Medical Faculty, Institute of Medical Biometrics, Informatics and Epidemiology (IMBIE), University of Bonn, Bonn, Germany.
Int J Biostat. 2022 Aug 10;19(1):111-129. doi: 10.1515/ijb-2021-0127. eCollection 2023 May 1.
We combine robust loss functions with statistical boosting algorithms in an adaptive way to perform variable selection and predictive modelling for potentially high-dimensional biomedical data. To achieve robustness against outliers in the outcome variable (vertical outliers), we consider different composite robust loss functions together with base-learners for linear regression. For composite loss functions, such as the Huber loss and the Bisquare loss, a threshold parameter has to be specified that controls the robustness. In the context of boosting algorithms, we propose an approach that adapts the threshold parameter of composite robust losses in each iteration to the current sizes of residuals, based on a fixed quantile level. We compared the performance of our approach to classical M-regression, boosting with standard loss functions or the lasso regarding prediction accuracy and variable selection in different simulated settings: the adaptive Huber and Bisquare losses led to a better performance when the outcome contained outliers or was affected by specific types of corruption. For non-corrupted data, our approach yielded a similar performance to boosting with the efficient loss or the lasso. Also in the analysis of skewed KRT19 protein expression data based on gene expression measurements from human cancer cell lines (NCI-60 cell line panel), boosting with the new adaptive loss functions performed favourably compared to standard loss functions or competing robust approaches regarding prediction accuracy and resulted in very sparse models.

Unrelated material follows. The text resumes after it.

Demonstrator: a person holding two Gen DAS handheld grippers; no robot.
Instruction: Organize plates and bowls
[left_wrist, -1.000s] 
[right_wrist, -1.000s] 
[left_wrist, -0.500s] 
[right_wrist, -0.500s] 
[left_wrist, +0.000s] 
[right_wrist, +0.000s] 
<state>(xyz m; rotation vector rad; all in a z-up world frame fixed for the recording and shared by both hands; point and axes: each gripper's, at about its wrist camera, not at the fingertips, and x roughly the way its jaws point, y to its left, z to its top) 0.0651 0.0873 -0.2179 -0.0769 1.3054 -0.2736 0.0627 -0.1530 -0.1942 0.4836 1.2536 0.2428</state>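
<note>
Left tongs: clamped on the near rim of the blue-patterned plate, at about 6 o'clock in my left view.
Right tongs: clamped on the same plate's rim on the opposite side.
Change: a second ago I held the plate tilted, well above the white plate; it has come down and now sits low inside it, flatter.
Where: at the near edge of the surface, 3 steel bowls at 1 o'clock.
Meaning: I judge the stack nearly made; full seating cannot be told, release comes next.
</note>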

我们以自适应的方式将稳健的损失函数与统计提升算法相结合,用于对潜在的高维生物医学数据进行变量选择和预测建模。为了抵抗因变量(垂直离群值)中的异常值,我们考虑了不同的复合稳健损失函数与线性回归的基础学习器相结合。对于复合损失函数,如 Huber 损失和 Bisquare 损失,必须指定一个阈值参数来控制稳健性。在提升算法的背景下,我们提出了一种方法,即在每个迭代中根据固定分位数水平,根据当前残差的大小自适应地调整复合稳健损失的阈值参数。我们将我们的方法与经典 M 回归、使用标准损失函数的提升或lasso 进行比较,以评估不同模拟环境下的预测准确性和变量选择:当因变量包含异常值或受到特定类型的污染时,自适应 Huber 和 Bisquare 损失会导致更好的性能。对于未受污染的数据,我们的方法与高效的损失函数或lasso 的提升产生了类似的性能。在基于人类癌细胞系基因表达测量的偏态 KRT19 蛋白表达数据的分析中(NCI-60 细胞系面板),与标准损失函数或竞争稳健方法相比,使用新的自适应损失函数的提升在预测准确性方面表现良好,并产生了非常稀疏的模型。